* _EXERCISE DETAILS_
When a line in the material beneath includes the word "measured", add it to the count, and report the count alone.

* _INFORMATION PROVIDED_

::::::::::

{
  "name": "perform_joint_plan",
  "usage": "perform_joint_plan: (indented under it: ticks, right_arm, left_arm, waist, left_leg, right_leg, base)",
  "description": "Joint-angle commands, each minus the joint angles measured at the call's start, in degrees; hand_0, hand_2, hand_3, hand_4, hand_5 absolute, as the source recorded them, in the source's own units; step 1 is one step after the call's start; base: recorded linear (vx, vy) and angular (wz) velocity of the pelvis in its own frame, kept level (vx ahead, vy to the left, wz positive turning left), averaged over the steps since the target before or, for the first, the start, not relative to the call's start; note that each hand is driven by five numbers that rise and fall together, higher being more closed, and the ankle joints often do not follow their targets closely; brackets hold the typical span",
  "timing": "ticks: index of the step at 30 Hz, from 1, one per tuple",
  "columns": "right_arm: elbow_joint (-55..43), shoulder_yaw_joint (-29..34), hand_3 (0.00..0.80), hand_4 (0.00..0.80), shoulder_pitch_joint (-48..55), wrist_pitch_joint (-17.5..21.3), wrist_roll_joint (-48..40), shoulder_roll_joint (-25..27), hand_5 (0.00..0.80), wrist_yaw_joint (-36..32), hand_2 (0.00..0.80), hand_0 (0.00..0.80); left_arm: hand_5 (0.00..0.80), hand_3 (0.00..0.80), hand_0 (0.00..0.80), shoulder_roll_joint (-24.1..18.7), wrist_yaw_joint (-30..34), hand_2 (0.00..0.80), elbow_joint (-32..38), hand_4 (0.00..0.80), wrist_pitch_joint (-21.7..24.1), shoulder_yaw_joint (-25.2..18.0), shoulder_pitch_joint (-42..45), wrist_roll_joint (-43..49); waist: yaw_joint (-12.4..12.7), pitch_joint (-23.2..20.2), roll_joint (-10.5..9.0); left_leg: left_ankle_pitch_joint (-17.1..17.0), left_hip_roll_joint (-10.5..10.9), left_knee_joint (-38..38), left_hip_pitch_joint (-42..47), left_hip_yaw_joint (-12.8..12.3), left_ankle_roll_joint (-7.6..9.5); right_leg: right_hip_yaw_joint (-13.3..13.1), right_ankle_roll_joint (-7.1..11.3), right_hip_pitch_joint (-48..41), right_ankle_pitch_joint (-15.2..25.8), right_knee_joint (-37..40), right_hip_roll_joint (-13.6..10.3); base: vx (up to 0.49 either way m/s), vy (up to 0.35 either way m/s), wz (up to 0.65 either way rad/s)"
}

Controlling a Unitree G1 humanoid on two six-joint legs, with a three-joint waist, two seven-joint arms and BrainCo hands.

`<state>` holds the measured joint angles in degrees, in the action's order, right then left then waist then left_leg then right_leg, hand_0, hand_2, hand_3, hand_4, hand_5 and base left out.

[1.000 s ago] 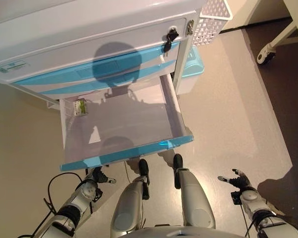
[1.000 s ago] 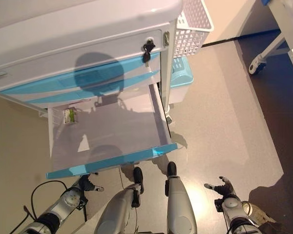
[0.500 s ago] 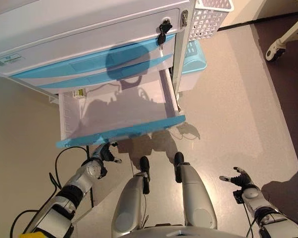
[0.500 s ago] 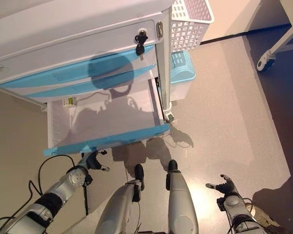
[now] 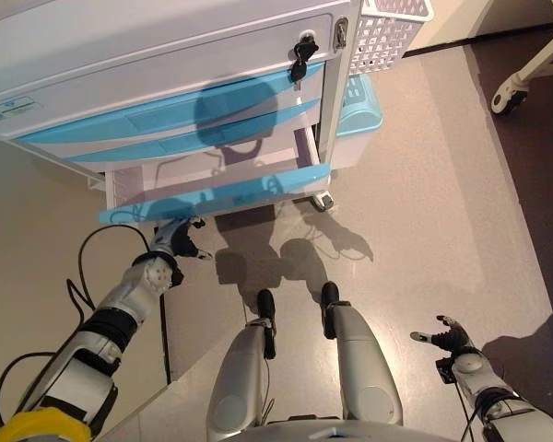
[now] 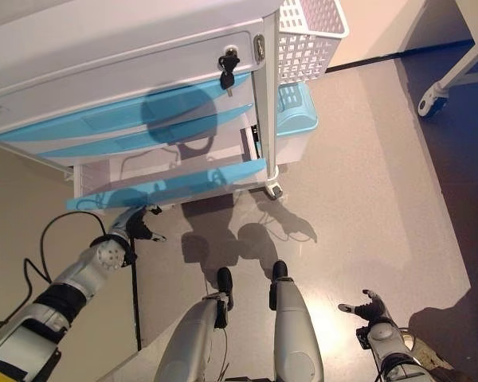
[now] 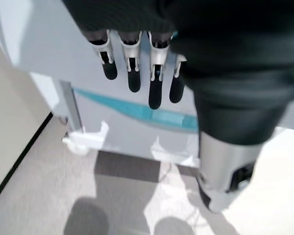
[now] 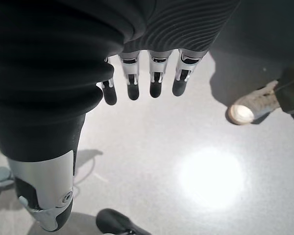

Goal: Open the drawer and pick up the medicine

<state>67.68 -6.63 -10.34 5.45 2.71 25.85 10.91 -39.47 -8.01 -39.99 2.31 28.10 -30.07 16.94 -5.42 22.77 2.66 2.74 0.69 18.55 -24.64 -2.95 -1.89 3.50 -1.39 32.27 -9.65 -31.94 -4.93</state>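
The white cart (image 5: 157,55) has blue-fronted drawers. Its lowest drawer (image 5: 212,191) stands only a little way out, and its inside is mostly hidden under the drawers above. No medicine shows in any view. My left hand (image 5: 177,241) is open, fingers straight, right by the left end of the drawer's blue front. I cannot tell if it touches. In the left wrist view its fingers (image 7: 132,68) point at that blue front (image 7: 137,111). My right hand (image 5: 450,336) is open and empty, low over the floor at the right, far from the cart.
A white lattice basket (image 5: 392,26) hangs on the cart's right side, with a light blue bin (image 5: 359,106) on the floor beneath it. Keys (image 5: 301,53) hang from the top drawer's lock. Another cart's caster (image 5: 507,94) is at the far right. A person's shoe (image 8: 249,108) is near my right hand.
The lowest drawer has slid from wide open to nearly shut. My left hand has moved forward with its front. The small box seen at the drawer's back left is now hidden. The camera shifted.
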Motion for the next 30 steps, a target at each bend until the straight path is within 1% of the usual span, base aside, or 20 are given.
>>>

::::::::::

* _SOLUTION TO THIS TASK_
2